Y, tal y como había planeado Bylo, se subieron rápidamente al carro y se metieron en los sacos justo en la parte contraria de donde estaban cargando los dos hombres.

 

    –Bueno, esto es lo último –dijo uno de los basureros–. A ver si la próxima vez el viejo no deja pasar tanto tiempo en la recogida, que el pobre caballo cada día está más arguellado y con menos fuerzas.

 

    El otro hombre rió y cerró la puerta lateral del carro. Sacó de su bolsillo una bolsita con tabaco y se lió un cigarro. Tras encendérselo y darle una larga calada, lo apretó entre sus dientes y se montó en el carro junto a su compañero.

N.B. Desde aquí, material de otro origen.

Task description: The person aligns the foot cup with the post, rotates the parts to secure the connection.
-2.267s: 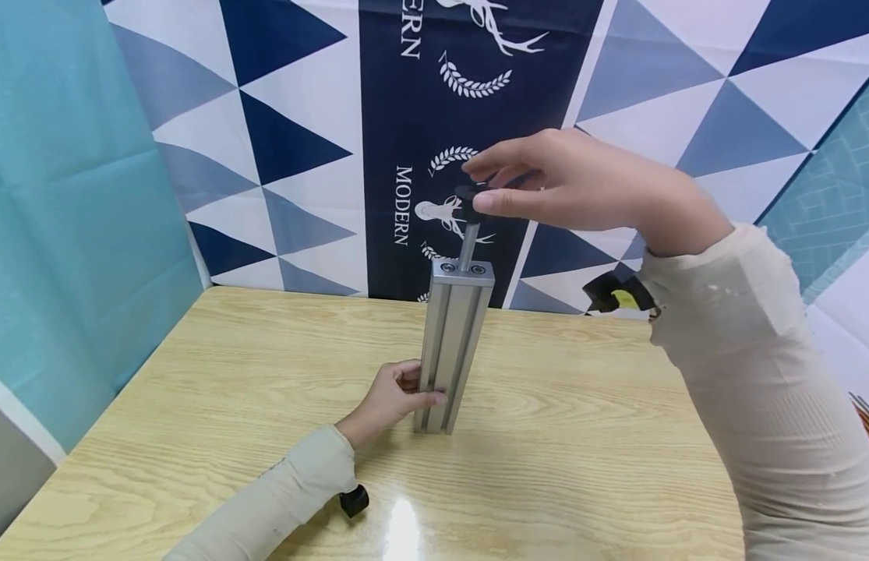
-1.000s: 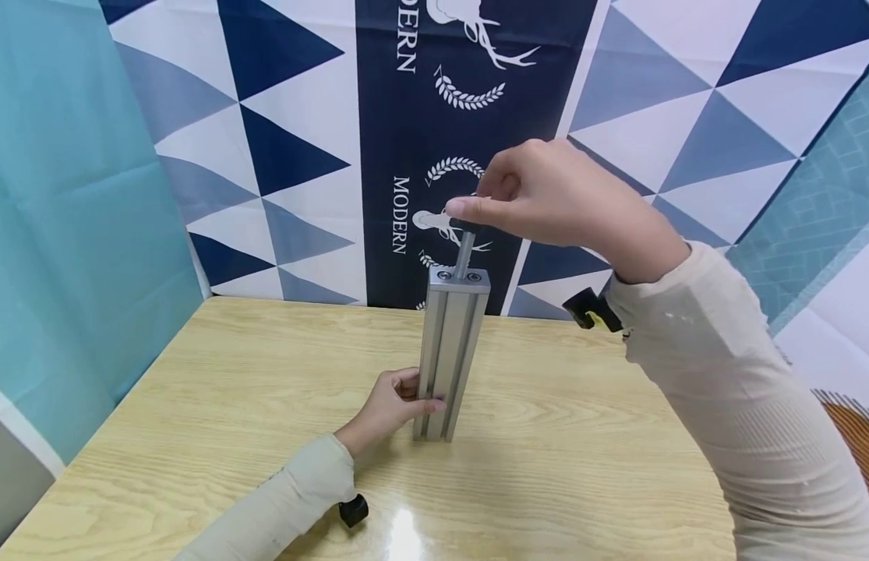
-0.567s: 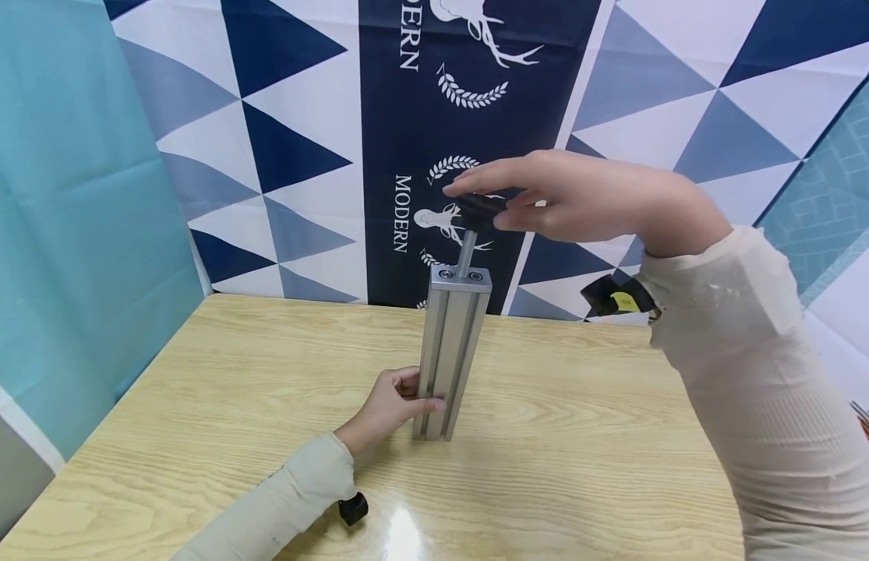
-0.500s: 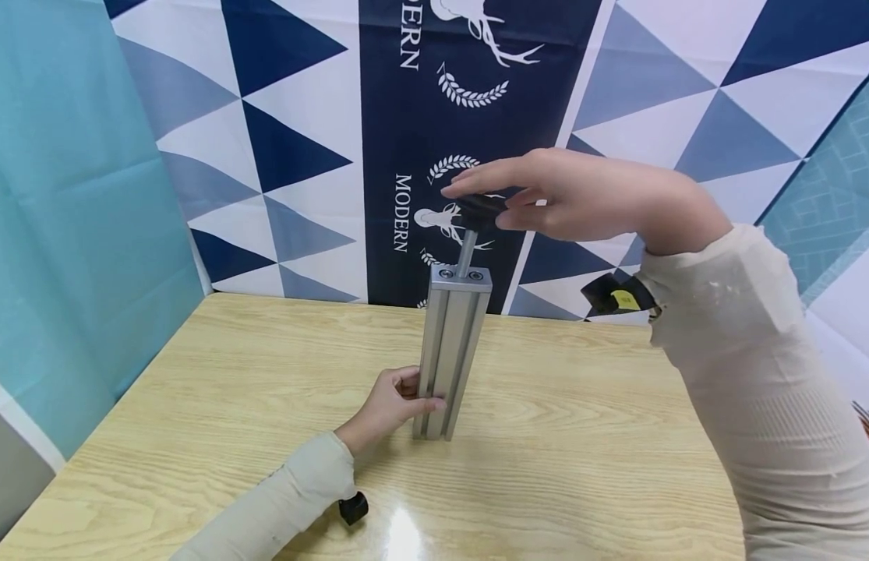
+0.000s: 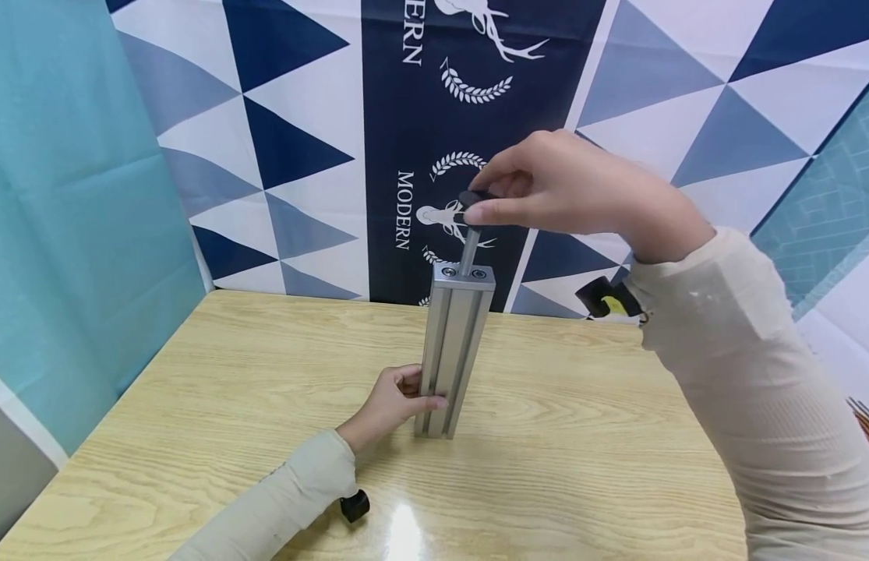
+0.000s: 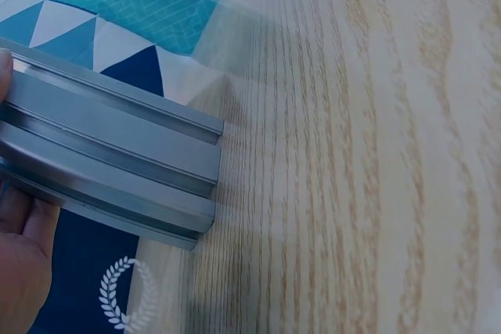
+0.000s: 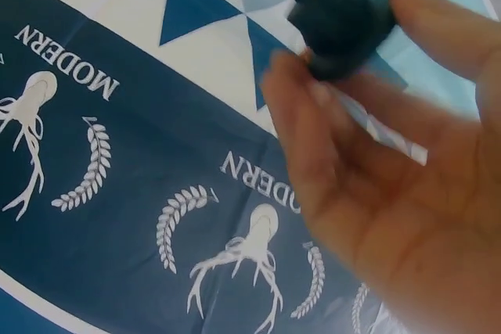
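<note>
An aluminium profile (image 5: pixel 457 343) with long grooves stands upright on the wooden table, its end plate carrying two screws. From that plate rises a metal rod (image 5: pixel 469 251), topped by a black knob (image 7: pixel 340 25). My left hand (image 5: pixel 386 401) grips the profile low down, thumb across the front; the left wrist view shows the profile's grooved lower end (image 6: pixel 117 146) beyond the fingers. High up, my right hand (image 5: pixel 574 187) pinches the knob between thumb and bent fingers. The right wrist view has the fingers blurred around the knob's edge.
The wooden table (image 5: pixel 266 343) reaches back to a patterned cloth (image 5: pixel 301 226) in blue and white. A teal curtain (image 5: pixel 69 195) hangs at the left. Each sleeve has a black wrist camera mount (image 5: pixel 355 506) on it.
The right hand's fingers, stretched out over the knob half a second ago, are now bent around it, after a similar grip one second ago. The left hand keeps its hold on the profile.
</note>
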`<state>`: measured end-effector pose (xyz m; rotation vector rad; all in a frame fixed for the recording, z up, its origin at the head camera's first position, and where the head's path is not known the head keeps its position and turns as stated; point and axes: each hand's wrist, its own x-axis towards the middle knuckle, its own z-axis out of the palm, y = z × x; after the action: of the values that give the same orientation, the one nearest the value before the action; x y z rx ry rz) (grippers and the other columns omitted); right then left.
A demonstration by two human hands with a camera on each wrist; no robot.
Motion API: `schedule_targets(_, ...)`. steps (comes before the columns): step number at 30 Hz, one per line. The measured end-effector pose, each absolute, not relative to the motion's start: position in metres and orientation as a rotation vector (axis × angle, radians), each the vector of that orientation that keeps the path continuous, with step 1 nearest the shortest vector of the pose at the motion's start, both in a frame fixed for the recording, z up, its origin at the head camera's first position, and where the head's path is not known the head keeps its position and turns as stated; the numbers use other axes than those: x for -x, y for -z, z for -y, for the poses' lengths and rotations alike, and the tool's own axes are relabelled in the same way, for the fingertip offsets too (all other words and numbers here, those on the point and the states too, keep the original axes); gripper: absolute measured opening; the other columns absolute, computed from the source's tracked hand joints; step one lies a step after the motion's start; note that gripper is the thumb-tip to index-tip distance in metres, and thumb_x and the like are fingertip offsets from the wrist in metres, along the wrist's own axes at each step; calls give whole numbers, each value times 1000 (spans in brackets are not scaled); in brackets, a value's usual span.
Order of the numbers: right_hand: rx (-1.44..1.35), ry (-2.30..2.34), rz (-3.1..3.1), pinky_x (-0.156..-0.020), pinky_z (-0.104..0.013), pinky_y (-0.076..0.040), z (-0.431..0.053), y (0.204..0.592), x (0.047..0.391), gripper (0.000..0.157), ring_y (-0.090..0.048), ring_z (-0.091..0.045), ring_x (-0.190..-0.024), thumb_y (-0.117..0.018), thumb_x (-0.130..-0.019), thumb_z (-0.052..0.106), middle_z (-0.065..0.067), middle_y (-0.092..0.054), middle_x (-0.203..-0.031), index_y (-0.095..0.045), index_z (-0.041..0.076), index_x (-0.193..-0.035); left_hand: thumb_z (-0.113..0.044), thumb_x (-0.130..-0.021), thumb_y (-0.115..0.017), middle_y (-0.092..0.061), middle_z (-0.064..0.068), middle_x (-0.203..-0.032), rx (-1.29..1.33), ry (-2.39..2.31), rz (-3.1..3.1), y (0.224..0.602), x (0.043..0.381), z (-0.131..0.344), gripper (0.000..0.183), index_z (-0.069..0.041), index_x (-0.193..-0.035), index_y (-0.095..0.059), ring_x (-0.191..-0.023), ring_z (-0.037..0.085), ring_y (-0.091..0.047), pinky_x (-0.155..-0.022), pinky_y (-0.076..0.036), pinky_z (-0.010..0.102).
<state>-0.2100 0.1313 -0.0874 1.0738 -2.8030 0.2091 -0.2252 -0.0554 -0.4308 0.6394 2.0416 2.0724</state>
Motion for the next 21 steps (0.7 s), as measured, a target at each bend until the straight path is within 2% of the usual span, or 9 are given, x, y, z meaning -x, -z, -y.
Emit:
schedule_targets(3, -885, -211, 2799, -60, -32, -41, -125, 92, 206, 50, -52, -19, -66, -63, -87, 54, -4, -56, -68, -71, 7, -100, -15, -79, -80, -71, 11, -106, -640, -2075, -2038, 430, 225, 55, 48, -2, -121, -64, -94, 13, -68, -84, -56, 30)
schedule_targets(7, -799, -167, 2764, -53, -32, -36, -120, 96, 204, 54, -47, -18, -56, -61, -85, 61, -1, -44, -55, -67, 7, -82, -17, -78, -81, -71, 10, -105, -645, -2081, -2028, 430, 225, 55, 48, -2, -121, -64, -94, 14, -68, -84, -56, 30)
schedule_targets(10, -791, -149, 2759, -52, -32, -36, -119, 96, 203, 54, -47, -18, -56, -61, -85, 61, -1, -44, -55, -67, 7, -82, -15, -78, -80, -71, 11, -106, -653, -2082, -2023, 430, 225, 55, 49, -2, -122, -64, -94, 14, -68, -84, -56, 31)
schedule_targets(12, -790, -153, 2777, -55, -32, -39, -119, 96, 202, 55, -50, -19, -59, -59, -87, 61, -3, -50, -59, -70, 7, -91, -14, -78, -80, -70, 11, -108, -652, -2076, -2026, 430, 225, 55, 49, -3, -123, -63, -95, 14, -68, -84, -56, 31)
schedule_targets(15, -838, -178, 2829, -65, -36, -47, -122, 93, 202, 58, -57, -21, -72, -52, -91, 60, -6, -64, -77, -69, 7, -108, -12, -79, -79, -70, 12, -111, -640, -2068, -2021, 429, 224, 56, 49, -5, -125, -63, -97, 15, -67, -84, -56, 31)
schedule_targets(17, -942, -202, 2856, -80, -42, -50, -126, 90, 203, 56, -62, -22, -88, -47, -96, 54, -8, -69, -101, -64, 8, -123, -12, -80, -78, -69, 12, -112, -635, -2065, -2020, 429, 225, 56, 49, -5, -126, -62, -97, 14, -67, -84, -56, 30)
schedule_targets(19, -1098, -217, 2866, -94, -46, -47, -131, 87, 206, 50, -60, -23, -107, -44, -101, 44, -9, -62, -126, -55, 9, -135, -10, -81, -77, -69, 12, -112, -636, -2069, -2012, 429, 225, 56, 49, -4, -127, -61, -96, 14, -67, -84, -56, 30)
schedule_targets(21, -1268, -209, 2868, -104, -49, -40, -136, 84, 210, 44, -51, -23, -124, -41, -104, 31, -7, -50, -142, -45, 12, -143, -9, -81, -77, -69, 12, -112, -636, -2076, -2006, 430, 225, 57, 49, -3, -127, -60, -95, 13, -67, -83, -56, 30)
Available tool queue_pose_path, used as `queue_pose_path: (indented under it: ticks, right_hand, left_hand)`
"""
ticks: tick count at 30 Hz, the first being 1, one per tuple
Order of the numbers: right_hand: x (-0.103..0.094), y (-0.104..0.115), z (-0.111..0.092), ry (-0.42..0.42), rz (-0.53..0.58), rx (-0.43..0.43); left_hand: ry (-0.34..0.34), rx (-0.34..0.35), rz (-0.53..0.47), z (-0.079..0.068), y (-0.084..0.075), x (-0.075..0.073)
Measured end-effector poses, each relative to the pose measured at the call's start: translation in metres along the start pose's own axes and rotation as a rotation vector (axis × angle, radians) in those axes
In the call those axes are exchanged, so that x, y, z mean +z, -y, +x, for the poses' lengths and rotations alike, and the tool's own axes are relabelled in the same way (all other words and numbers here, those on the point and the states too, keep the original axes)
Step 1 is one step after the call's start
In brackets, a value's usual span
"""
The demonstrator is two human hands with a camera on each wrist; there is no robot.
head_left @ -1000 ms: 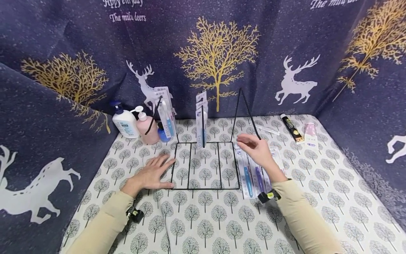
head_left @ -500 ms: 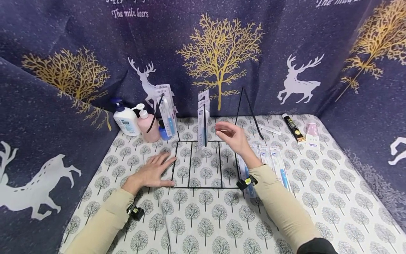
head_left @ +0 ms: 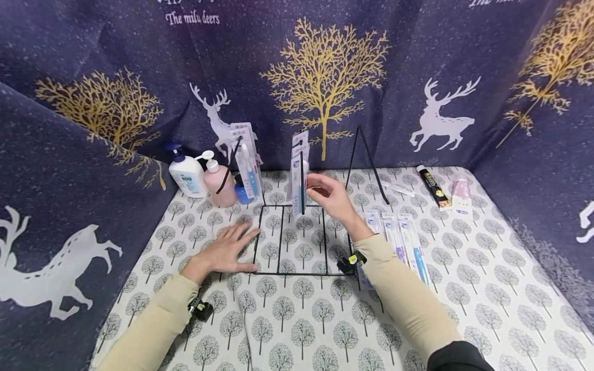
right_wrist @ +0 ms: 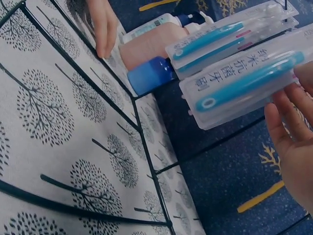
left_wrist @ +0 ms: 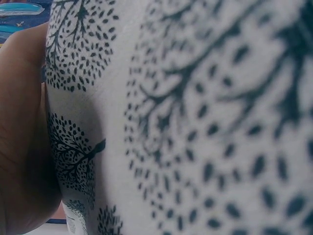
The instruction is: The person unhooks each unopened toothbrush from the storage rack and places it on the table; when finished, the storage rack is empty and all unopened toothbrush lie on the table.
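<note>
Toothbrush packs hang far-middle on the rack, my right hand at their right edge; pinching or not, I cannot tell. Probably light, stiff, slick: best taken by the edges. My left hand lies spread at the rack's left.
</note>
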State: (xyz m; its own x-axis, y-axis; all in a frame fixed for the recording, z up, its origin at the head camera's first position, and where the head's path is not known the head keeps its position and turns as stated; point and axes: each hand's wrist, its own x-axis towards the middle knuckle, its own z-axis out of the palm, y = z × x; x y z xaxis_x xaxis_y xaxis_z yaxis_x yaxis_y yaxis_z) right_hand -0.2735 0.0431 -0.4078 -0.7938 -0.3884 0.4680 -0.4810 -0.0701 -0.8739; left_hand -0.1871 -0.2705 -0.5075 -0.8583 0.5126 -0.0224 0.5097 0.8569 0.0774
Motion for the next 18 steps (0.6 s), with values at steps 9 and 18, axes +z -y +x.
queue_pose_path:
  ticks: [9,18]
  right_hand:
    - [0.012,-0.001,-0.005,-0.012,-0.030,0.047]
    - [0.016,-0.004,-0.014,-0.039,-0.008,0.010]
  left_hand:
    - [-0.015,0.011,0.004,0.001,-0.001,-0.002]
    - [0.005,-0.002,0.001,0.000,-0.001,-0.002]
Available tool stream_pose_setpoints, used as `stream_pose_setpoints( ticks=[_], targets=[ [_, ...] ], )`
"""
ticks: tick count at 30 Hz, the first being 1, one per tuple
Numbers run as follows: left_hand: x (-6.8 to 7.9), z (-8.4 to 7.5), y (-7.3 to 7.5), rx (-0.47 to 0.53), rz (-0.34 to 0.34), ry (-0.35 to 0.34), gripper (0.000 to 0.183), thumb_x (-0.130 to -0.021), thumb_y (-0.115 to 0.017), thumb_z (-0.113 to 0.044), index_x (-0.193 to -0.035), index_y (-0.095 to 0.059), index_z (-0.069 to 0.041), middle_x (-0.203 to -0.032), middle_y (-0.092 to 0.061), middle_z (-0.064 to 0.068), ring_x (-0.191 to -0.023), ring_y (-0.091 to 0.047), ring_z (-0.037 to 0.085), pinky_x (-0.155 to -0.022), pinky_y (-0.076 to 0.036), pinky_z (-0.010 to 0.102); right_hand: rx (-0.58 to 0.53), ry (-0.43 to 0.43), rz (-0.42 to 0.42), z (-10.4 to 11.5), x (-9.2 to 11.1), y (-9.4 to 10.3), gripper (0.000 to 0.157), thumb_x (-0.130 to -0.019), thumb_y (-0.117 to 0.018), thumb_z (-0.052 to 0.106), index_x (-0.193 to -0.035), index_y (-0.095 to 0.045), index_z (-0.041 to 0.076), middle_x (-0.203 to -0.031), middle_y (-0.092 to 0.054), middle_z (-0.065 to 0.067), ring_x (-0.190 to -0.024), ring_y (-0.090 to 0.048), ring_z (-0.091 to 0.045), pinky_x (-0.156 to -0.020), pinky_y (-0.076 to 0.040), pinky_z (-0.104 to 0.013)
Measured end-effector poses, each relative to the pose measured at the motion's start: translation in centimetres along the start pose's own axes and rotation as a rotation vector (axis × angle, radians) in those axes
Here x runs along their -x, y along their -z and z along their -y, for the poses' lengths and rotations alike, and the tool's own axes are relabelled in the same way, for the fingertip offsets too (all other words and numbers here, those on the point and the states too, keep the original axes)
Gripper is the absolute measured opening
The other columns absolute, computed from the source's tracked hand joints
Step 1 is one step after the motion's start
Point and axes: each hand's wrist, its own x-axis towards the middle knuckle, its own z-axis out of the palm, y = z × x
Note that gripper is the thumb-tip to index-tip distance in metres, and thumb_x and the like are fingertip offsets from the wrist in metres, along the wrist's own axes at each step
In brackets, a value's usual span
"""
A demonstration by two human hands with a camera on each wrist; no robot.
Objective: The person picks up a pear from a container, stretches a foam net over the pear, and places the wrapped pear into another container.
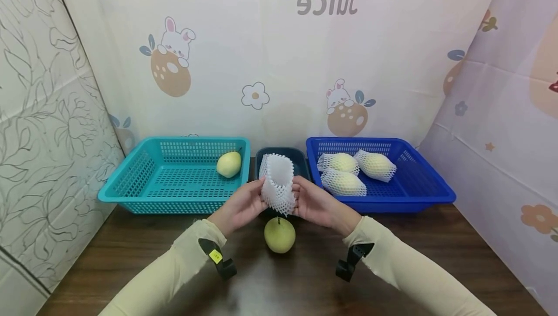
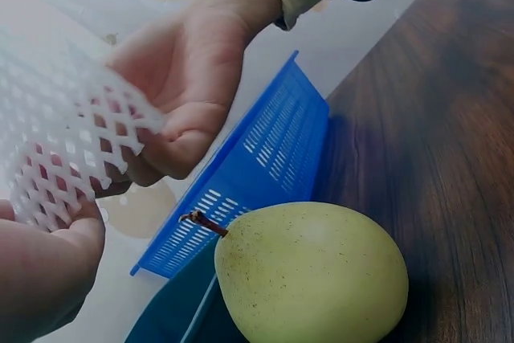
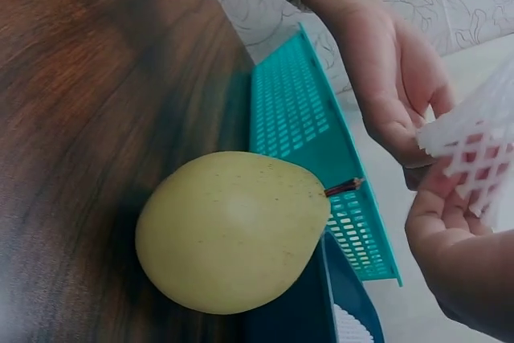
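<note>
Between both hands a white foam fruit net [image 1: 279,185] is held up, its mouth spread wide. My left hand [image 1: 244,204] pinches its left side, and my right hand [image 1: 318,204] pinches the right side. Nothing shows inside the sleeve. Below it, a yellow-green pear [image 1: 279,235] sits on the dark wooden table with its stem toward the back. Both wrist views show this pear [image 2: 313,275] large and bare, under the hands. In the right wrist view the net's lattice edge [image 3: 474,154] lies between fingers and thumbs.
A teal basket [image 1: 174,204] at the left holds one bare pear [image 1: 228,164]. The blue basket [image 1: 392,204] at the right holds several pears in foam nets [image 1: 344,182]. A small dark teal bin [image 1: 301,161] stands between them, behind the hands. A patterned curtain hangs behind.
</note>
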Motion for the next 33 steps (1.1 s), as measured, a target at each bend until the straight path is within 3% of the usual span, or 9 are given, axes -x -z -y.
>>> stream_pose_setpoints(
  ticks=[3,10,16,23,33],
  targets=[
    [0.0,0.1,0.0,-0.008,0.004,0.012,0.046,-0.105,-0.034,-0.020,-0.146,-0.026,-0.003,-0.143,-0.035,0.012,-0.127,-0.037,0.020,-0.108,-0.027,0.037,0.000,-0.010,0.001,-0.5,0.0,0.2,0.029,-0.104,-0.037,0.029,-0.122,-0.048,0.010,-0.109,-0.062,-0.004,-0.097,-0.058,-0.015,-0.083,-0.046,-0.030],
    [0.6,0.8,0.5,-0.033,-0.029,0.091,0.045,-0.104,-0.038,-0.023,-0.145,-0.029,-0.006,-0.137,-0.044,0.010,-0.117,-0.049,0.019,-0.103,-0.036,0.037,-0.089,0.086,-0.095,-0.9,0.3,0.4,0.026,-0.104,-0.041,0.020,-0.106,-0.065,0.012,-0.106,-0.066,-0.001,-0.095,-0.060,-0.009,-0.084,-0.046,-0.029],
    [1.1,1.5,1.3,-0.102,-0.103,0.116,0.043,-0.104,-0.041,-0.023,-0.142,-0.036,-0.006,-0.132,-0.049,0.011,-0.112,-0.053,0.019,-0.099,-0.040,0.039,-0.091,0.044,-0.122,-1.8,0.6,1.0,0.026,-0.102,-0.046,0.026,-0.107,-0.065,0.010,-0.104,-0.067,-0.003,-0.094,-0.061,-0.011,-0.085,-0.048,-0.029],
    [1.4,2.6,2.2,-0.261,-0.195,0.135,0.045,-0.103,-0.042,-0.026,-0.140,-0.038,-0.001,-0.134,-0.050,0.015,-0.110,-0.054,0.022,-0.101,-0.038,0.045,-0.032,0.008,-0.116,-3.4,1.0,1.9,0.029,-0.103,-0.042,0.027,-0.104,-0.066,0.010,-0.102,-0.068,-0.003,-0.092,-0.062,-0.011,-0.084,-0.049,-0.029],
    [1.3,4.5,3.4,-0.399,-0.231,0.145,0.045,-0.104,-0.039,-0.024,-0.139,-0.035,0.004,-0.133,-0.047,0.019,-0.113,-0.050,0.025,-0.098,-0.040,0.047,0.059,0.012,-0.118,-5.9,1.0,3.4,0.028,-0.103,-0.044,0.024,-0.096,-0.068,0.012,-0.096,-0.067,-0.001,-0.088,-0.062,-0.011,-0.081,-0.049,-0.030]
  ],
)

Pasados unos minutos, el carro llegó a las puertas de la ciudad.

 

    –¡Alto! –gritó uno de los soldados levantando su mano– ¿Qué lleváis ahí? –preguntó.

 

    –Sólo llevamos basura, jefe –dijo uno de los basureros.

 

    –Sí –secundó su compañero–. Basura del Mago Errante lista para su revisión, mi general –dijo sarcásticamente.

 

    –Por cierto, cuando os subáis a revolverla –dijo el primer trabajador–, no os molestéis en mirar si hay alguna botella a medio terminar. Ya hemos dado buena cuenta de ellas –y, acto seguido, soltó un sonoro eructo.

 

    –Es verdad, jefe –volvió secundarle su compañero–. Aunque había alguna que tenía un gustillo un poco raro –dijo mientras sonreía mostrando sus negros y amarillentos dientes.

 

    –¡Ah! –exclamó el otro basurero– Pues esa será en la que oriné. Y ambos trabajadores rompieron en carcajadas.

 

    –¡Largo de aquí, patanes! –gritó el soldado con cara de asco. E hizo una señal a uno de los guardias para que les dejara el paso libre.

 

    El carro arrancó y atravesó la puerta con Bylo y Julius dentro de sus sacos, conteniendo las ganas de vomitar.